Biggest Future Energy Source Isn't Oil And Gas, But Technology-Driven Efficiency, ExxonMobil Analyst Says
The U.S. is enjoying an unprecedented boom in oil and gas production, but the world’s biggest source of future energy production will come from technology that improves efficiency, according to the industry’s largest company.
Energy-efficiency technology will save 500 quadrillion British thermal units over the next three decades, Exxon analyst Ted Pirog said Wednesday, as reported by the Dallas Business Journal.
“That’s the amount of energy that the world uses today. Our greatest source of energy in the future is our ability to use it more efficiently,” Pirog said.
He presented a summary of Exxon’s outlook for energy worldwide through 2040 in Irving, Texas, at a luncheon for the North Texas Commission, a group that collaborates with regional stakeholders to strengthen public-private alliances.
World population will grow by 2 billion people during that time, and people increasingly live in cities and work in industries demanding more and more energy, Pirog projected. Global energy consumption will increase by 35 percent by 2040 with the help of energy-efficiency gains, Pirog said, adding that demand would rise much more without new technology.
Exxon projects that electricity generation will grow 90 percent by 2040, while the amount of new production to fuel that growth will rise just 50 percent, thanks to technology. “We’re going to use the fuels more efficiently to generate more electricity,” Pirog said.

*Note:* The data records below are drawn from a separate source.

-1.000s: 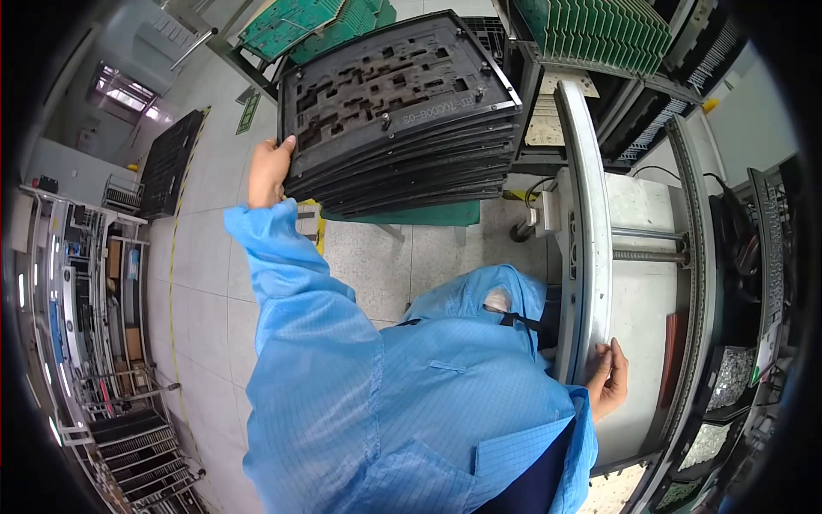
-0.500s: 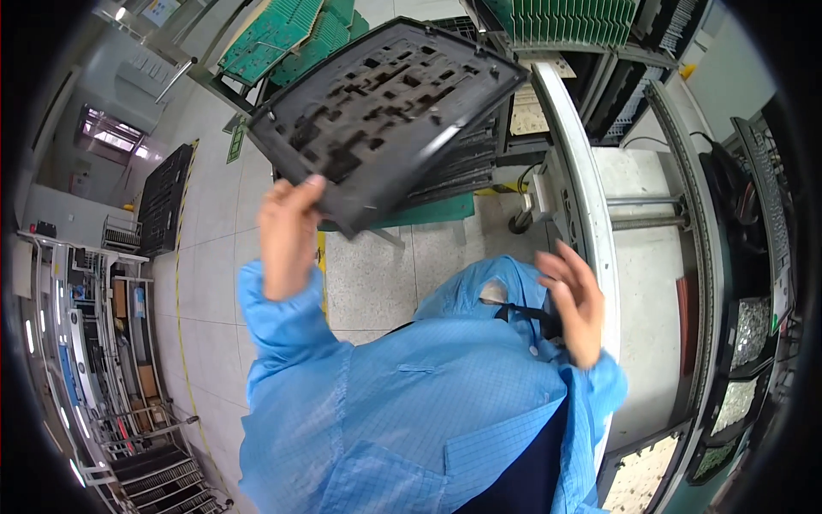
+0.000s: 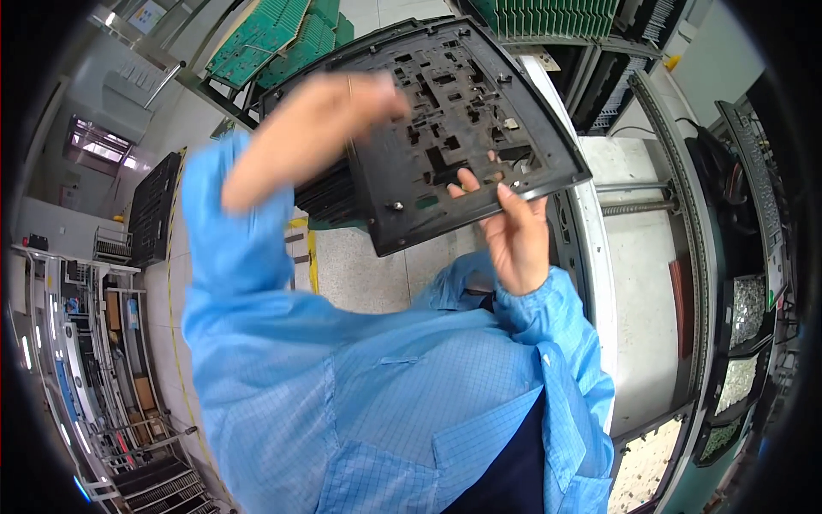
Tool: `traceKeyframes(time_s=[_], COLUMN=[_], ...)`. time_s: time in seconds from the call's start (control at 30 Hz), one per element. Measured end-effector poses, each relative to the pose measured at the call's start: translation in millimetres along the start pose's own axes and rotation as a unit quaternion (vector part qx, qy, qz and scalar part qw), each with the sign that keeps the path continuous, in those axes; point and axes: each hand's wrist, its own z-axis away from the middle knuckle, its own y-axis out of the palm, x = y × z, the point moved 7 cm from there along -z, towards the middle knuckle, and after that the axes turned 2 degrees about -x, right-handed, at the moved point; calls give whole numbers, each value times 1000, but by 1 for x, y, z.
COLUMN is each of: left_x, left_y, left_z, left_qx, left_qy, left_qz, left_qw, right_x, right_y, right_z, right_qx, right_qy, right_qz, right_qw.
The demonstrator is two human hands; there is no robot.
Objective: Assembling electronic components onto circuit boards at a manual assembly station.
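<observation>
A black fixture pallet (image 3: 398,184) with many irregular cut-outs is held tilted in front of me. My right hand (image 3: 518,244) grips its near right edge, thumb on top and fingertips showing through the cut-outs. My left hand (image 3: 330,116) is smeared by motion above the pallet's left side; its fingers cannot be made out, nor whether it touches the pallet. Below and to the left, a stack of similar black pallets (image 3: 330,195) is partly hidden by the held one and my left arm.
Green circuit boards (image 3: 261,38) stand in a rack at the far left, with more green boards (image 3: 556,17) far right. A white rail (image 3: 604,317) of a conveyor machine runs along my right side. A keyboard (image 3: 753,163) lies farther right. Black panel (image 3: 158,206) on the left floor.
My right hand, free before, now grips the pallet's near edge. My left hand has left the near left corner and moved up over the pallet. The pallet has turned and shifted right.
</observation>
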Motion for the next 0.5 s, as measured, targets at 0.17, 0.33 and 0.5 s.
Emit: traceKeyframes(time_s=[0.17, 0.33, 0.5], left_x=[111, 120, 23], left_y=[-65, 3, 107], left_z=[-123, -215, -237], left_qx=[-107, 12, 228], left_qy=[-100, -162, -270], left_qz=[-284, -139, 253], left_qw=[947, 977, 901], right_x=[51, 115, 166], right_y=[-38, -80, -79], right_z=[7, 32, 96], right_qx=[-28, -77, -133], right_qy=[-5, -45, -87], right_qz=[-14, -85, -87], right_qw=[1000, 992, 983])
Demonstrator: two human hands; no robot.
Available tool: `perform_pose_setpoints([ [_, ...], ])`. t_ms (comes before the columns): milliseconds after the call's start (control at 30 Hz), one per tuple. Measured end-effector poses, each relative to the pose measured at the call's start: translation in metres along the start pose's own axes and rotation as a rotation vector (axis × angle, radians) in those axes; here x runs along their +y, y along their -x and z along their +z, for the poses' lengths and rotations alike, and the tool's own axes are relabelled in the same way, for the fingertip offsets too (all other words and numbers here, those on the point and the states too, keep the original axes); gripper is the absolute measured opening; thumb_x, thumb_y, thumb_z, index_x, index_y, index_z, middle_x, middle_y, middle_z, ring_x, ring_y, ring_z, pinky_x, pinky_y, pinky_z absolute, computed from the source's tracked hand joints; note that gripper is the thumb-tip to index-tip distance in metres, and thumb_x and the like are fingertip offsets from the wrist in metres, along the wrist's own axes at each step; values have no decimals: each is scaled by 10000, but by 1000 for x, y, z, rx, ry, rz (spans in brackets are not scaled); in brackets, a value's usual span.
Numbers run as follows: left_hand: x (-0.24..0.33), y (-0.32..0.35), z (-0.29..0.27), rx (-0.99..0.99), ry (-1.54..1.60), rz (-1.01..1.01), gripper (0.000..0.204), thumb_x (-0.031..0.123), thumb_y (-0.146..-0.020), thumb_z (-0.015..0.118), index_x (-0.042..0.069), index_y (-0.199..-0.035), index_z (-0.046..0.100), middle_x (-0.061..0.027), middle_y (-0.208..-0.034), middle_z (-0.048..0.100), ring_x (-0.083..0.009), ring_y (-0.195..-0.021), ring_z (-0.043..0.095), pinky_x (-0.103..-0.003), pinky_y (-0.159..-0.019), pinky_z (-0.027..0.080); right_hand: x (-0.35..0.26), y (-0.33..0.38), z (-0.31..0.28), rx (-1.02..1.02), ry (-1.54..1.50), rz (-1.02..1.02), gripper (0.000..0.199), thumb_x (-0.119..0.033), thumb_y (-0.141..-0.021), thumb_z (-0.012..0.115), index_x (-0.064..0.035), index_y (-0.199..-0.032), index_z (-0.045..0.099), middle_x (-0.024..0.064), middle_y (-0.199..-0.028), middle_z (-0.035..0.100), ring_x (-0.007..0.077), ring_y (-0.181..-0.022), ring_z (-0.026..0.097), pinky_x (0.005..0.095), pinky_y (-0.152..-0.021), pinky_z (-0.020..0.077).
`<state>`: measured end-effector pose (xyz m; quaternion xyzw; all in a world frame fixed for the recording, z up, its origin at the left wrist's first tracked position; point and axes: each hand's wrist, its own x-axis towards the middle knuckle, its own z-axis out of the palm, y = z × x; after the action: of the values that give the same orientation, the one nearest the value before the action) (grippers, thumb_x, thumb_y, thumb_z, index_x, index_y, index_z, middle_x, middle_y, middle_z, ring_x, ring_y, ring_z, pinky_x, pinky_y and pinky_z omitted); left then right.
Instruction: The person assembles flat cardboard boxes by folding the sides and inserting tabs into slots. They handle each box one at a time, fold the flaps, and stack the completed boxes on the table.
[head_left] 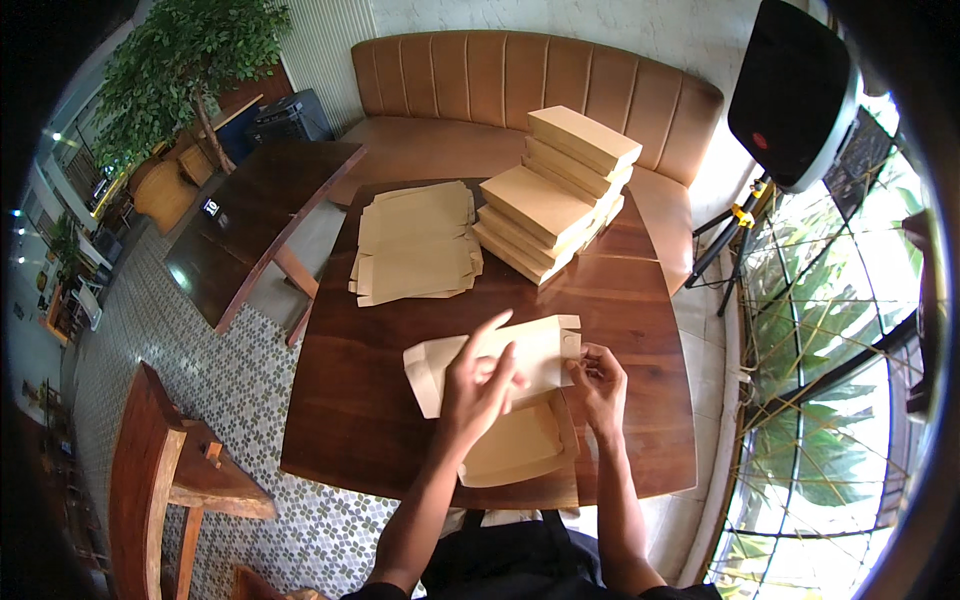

Hybrids using a combination of gasoline and electric motors will almost outnumber vehicles by 2040, Exxon predicted. The company was less sanguine that all-electric vehicles like the Tesla Motors Model and Nissan Motors’ Leaf will become a large part of the auto market during that time due to the limits of battery technology that is keeping their costs high.
Pirog also said natural gas will surpass passing coal as the nation’s No. 1 power-generation fuel due to advances in hydraulic fracturing, commonly called fracking, that has unleashed a production boom in several North American regions. The world contains a 200-year supply of natural gas, according to Pirog.
Exxon's report mirrors reports from the International Energy Agency (IEA). According to that agency’s report from last fall measuring data from 2005 to 2010, energy-efficiency measures saved the equivalent of $420 billion worth of oil across 11 IEA member countries. IEA also estimates that worldwide energy demand will increase by one-third by 2035, with the share of fossil fuels meeting that demand falling from 82 percent in 2010 to 76 percent in 2035.